First-time Manager Need to know this!
My Story
My career grew because of my grit in developing my skill in data analysis and presentation. And as a junior, I didn’t have a team, I work individually. I just need to open the laptop, create scripts, and put them on the well-crafted PowerPoint. I did some brainstorming a little bit, though. It was a long hour stint every day because I started with zero knowledge. I created a query, found an error, re-type it again, or my query succeeded, keep doing it on and on. However, the data don’t always support the argument I wanted to make. When it happened, somehow I’m still trying to find a way, pulling more and more data, hoping that I’ll find supportive facts. Most of the time, I didn’t find one.
The most ego-consuming part is when I need to accept that my solution was not the best. Let it go, stop exploring it, and just try to find a better problem to solve. I repeated this cycle so many times. The more I did the analysis, the more I realized that I started it with the wrong spirit.
An analysis should be a discovery that leads to the conclusion, not the other way around. And, as I master the analysis technique, the more fun it becomes. In the beginning, analysis for me is like sailing through the storm with a small wooden boat — no fun at all; but at a certain level of mastery, it becomes like smooth sailing with a yacht. A very enjoyable trip. Oh, I can talk about this for hours. Let me create another article for this, later. Anyway, it’s not the key point of this article. Actually, this exercise gave me three main benefits:
- My expertise in scripting SQL and presentation increased.
- My way of thinking became more mature and structured.
- I became more confident that I can do heavy work, alone, and deliver great results.
I wanted to zoom in to point 3. While as an individual contributor, confidence really gives me more productivity, as I climbed the corporate ladder and became a manager, this confidence also produces an issue: trust issue. To a certain degree, this is normal. My team doesn’t have experience as much as I have in the field that I’m very good at. In this condition, the easiest shortcut is to take a large portion of work alone and give staff the easy work to do. While this can ensure the standard of output or delivery, this can hurt both the manager and the staff in the long run.
You need to remember how you can become who you are. It is because you are deliberately doing the specific thing that you’re so interested in, putting in a lot of hours doing the same thing all over again, facing a lot of mistakes, and getting mature in the process. The first-time senior manager often forgets that their staff needs to also experience this!

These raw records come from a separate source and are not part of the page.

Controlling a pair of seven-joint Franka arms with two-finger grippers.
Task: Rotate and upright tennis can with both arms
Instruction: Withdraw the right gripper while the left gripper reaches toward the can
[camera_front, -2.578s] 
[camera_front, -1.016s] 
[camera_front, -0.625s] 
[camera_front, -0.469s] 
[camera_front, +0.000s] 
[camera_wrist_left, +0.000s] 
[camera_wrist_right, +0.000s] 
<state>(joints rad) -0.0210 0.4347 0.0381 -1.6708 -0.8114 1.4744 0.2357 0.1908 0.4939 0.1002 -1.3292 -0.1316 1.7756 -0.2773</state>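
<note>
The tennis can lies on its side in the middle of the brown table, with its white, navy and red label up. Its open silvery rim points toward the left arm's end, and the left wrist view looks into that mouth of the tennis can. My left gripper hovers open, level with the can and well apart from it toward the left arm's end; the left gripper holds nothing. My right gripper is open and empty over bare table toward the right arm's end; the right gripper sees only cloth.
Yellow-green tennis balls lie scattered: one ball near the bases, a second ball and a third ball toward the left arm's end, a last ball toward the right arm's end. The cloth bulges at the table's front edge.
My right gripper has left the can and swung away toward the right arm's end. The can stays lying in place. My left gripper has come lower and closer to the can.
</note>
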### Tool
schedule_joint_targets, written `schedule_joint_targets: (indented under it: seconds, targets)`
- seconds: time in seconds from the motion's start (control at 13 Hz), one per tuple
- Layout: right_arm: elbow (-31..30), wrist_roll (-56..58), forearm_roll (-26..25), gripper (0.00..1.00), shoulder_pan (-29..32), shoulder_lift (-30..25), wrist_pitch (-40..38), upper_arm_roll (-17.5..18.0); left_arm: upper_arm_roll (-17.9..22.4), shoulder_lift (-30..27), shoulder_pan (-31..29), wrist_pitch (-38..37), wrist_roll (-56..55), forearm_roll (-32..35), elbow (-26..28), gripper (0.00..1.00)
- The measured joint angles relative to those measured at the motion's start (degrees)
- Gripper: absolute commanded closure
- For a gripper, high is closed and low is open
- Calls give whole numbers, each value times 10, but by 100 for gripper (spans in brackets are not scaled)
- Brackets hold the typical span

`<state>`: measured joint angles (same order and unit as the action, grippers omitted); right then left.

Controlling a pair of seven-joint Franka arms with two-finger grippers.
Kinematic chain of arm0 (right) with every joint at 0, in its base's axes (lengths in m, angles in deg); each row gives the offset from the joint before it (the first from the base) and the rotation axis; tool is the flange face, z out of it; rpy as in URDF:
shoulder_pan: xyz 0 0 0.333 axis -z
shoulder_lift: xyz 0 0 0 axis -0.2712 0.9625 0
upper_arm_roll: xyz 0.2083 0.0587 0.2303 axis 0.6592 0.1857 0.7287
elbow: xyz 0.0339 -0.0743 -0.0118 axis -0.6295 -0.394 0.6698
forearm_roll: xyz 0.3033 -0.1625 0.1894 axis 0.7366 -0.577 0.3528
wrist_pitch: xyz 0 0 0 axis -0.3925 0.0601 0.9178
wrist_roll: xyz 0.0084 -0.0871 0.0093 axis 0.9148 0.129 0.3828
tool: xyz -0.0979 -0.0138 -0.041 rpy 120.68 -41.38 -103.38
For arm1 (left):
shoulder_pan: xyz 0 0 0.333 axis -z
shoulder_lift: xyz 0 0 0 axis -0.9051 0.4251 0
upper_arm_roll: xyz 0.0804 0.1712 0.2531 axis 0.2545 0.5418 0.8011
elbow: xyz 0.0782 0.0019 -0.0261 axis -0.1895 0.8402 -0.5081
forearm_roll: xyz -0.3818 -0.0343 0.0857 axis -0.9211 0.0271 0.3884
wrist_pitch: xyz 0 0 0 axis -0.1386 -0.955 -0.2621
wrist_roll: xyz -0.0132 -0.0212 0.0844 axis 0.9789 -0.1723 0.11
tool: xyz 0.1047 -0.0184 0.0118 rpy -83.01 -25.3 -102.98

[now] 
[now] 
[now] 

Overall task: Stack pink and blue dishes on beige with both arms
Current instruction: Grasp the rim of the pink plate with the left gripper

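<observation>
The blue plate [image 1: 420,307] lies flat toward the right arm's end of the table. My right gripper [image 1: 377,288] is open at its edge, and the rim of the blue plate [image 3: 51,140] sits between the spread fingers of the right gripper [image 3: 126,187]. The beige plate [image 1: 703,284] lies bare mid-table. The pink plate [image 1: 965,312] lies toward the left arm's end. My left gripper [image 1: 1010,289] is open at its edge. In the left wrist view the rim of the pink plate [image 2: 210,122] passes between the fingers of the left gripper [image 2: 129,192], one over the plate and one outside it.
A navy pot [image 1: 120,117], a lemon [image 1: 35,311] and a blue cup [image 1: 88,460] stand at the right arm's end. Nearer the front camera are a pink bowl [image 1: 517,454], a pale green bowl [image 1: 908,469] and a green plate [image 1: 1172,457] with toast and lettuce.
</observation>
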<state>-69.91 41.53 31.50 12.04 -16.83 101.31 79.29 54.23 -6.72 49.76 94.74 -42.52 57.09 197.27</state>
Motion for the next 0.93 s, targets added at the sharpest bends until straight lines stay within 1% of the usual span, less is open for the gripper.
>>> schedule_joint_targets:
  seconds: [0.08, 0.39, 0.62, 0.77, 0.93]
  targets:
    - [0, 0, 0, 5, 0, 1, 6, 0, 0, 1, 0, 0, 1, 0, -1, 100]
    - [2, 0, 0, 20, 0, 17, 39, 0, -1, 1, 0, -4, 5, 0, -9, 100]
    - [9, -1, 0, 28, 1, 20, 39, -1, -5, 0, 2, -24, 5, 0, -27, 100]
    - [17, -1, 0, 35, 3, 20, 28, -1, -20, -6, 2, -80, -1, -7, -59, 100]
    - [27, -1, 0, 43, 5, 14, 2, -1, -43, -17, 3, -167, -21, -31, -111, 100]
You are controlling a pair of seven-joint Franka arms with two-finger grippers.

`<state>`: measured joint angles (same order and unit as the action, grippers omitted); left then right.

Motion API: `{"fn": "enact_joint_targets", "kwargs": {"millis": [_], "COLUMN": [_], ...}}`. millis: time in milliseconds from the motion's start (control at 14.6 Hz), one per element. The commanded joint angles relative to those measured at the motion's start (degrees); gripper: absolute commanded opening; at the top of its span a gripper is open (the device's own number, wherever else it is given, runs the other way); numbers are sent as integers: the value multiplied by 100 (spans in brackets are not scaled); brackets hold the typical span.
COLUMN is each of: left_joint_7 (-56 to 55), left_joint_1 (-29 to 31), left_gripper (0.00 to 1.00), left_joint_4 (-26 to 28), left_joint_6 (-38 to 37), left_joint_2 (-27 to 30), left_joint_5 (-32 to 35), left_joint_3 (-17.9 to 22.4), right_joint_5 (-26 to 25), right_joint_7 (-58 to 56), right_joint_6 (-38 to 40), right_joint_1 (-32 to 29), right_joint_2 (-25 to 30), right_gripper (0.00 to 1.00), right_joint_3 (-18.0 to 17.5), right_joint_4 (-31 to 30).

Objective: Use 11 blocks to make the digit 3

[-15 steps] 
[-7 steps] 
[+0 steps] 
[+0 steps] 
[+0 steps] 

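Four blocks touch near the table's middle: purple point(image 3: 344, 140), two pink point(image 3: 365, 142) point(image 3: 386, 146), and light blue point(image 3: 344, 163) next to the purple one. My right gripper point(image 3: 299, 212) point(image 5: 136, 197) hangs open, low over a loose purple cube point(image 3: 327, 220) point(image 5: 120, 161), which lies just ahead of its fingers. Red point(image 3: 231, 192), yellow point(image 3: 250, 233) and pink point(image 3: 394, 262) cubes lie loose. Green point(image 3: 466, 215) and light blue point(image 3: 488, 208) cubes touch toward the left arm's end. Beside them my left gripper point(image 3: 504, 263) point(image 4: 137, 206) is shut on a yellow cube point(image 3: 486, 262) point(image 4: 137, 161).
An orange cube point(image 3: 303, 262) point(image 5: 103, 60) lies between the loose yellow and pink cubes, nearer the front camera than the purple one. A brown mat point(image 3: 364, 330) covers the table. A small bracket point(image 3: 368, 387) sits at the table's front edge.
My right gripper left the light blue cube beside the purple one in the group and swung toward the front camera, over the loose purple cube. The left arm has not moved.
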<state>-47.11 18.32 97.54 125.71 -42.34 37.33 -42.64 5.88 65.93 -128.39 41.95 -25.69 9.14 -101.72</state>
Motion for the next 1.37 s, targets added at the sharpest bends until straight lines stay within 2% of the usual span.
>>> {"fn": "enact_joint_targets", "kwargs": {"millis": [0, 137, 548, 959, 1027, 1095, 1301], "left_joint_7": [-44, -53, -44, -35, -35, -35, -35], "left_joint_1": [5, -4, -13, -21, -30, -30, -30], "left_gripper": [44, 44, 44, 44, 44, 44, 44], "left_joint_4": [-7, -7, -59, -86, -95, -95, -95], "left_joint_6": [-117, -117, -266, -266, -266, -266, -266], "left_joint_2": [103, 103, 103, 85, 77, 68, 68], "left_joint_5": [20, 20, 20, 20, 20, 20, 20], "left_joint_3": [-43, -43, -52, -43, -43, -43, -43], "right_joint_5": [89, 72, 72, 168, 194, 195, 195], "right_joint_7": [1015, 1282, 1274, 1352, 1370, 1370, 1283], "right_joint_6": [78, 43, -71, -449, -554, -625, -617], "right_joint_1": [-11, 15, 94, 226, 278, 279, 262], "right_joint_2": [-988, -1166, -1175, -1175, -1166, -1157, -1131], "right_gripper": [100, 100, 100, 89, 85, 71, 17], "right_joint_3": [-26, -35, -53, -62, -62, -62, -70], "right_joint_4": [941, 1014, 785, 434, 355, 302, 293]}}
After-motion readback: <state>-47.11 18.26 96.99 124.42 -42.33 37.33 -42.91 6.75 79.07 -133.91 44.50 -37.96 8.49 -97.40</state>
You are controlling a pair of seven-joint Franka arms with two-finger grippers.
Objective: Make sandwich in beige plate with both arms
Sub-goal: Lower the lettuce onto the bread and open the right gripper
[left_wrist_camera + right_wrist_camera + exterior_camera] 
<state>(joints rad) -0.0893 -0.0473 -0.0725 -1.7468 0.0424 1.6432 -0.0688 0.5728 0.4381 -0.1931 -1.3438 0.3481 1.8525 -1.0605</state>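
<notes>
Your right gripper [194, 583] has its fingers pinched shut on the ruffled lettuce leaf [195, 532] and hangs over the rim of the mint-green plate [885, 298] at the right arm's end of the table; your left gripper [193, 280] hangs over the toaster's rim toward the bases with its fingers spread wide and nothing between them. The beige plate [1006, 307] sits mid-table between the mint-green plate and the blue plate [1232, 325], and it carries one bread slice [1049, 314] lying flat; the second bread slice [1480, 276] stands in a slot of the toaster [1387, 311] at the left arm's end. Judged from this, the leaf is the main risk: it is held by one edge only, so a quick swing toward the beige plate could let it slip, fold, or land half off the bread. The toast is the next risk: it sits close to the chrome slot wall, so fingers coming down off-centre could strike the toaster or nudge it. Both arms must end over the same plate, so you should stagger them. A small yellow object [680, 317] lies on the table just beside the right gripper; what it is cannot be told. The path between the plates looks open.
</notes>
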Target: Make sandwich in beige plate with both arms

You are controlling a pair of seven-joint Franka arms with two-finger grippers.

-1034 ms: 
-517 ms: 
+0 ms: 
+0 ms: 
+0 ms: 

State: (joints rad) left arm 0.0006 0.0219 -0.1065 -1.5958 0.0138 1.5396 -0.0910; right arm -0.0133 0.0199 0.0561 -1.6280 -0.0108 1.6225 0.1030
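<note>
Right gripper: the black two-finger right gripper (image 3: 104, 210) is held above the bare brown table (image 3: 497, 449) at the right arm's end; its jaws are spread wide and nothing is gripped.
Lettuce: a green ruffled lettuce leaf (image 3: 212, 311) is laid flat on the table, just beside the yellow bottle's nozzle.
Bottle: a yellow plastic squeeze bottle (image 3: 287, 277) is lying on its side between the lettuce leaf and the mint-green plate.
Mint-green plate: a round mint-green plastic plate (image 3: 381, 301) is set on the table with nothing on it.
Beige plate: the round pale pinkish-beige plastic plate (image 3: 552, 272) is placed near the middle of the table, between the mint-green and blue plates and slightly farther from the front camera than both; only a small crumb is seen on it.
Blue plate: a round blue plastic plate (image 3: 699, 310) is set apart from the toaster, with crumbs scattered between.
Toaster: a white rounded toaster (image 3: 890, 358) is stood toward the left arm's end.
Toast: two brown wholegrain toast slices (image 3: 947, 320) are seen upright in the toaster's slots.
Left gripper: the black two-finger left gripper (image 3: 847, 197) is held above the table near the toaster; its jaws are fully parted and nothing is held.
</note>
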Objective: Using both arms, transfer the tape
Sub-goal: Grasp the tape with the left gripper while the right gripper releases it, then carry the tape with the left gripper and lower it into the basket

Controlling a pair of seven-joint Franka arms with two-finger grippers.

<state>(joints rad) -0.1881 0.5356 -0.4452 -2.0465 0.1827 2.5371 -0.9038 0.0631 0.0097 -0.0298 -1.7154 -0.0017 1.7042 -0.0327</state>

Now I know not all of you, the first-time manager, have arrived at the position with previous relevant experience. This usually happens in the small start-ups putting a bet on hiring people with good company or career backgrounds, hoping they can be agile enough to catch up with the company’s needs. In this case, the challenge has doubled — to personally catch up with the competence necessary for the position and train the team members too.
As I recall, at my first job, I saw that happen in the organization. The Head of Business Development with previous management consultant experience. The Head of Marketing with previous experience as a Business Development Executive in Microsoft. The Head of Operations with previous experience as a Wireline Engineer in Schlumberger, and many other cases. There’s a small or even no relevance between their previous job and the current one, but they can survive and even have a shining career like a diamond. This condition doesn’t change the rule.
Set The Goal
From my observation, in any case, the first thing that is very important and should be very clear is the goal. In the end, the goal is the savior. People will not ask whether your past experience is relevant if you and your team achieved the goal. For example, BD has a target of new 5 clients per month with a minimum 100Mio contract package. Marketing has a target of a 10% increase in monthly transactions with no increase in budget. The operation has a target of 5000 supply acquisitions per month with lower acquisition costs.
The goal has to prove that you’re doing a difficult thing — that requires mastery — and it’s very beneficial for the company, mostly related to economics.
So, you need to think very carefully about the goal and set it accurately.
Think about,
- What are the significant things that your team can give to the company, a challenging one, and it also will make the business so great in the future?
- Why does that goal matters? Insert your supporting facts about the business or customers.
- Given the circumstance of the company, will the key stakeholders be convinced?
This goal needs to become a tool for the team to grow. As I mentioned before, your team member has to deliberately practice their skills.
And a clear goal will give meaning to their efforts.
Seek Mutual Commitment
Most people come to the professional world without knowing what skills they need to master.
Your role as a coach is to help them define it so they can decide whether they want to be all-in or all-out. There’s nothing in the middle.
Some people will not have satisfying answers to questions like,
“what’s your goal for the next 5 years?” or
“what role do you want to have in the next two years?.”
In this case, there should be a point where as a leader and coach, you need to clarify, something along this line:
“If you still can’t figure out what you want, that’s OK. I have options available for you. You can choose to follow this, or else you need to figure it out in another place. If you choose to follow, I can help you become (…fill the role…), and here are the skills that you need to develop (...fill in the skills…), but I need your commitment and trust because this would not be smooth. There will be a lot of discomfort feedback, changes, and struggle. I’ll always push you to the limit, but the payback for you, in the long run, will be worth it.”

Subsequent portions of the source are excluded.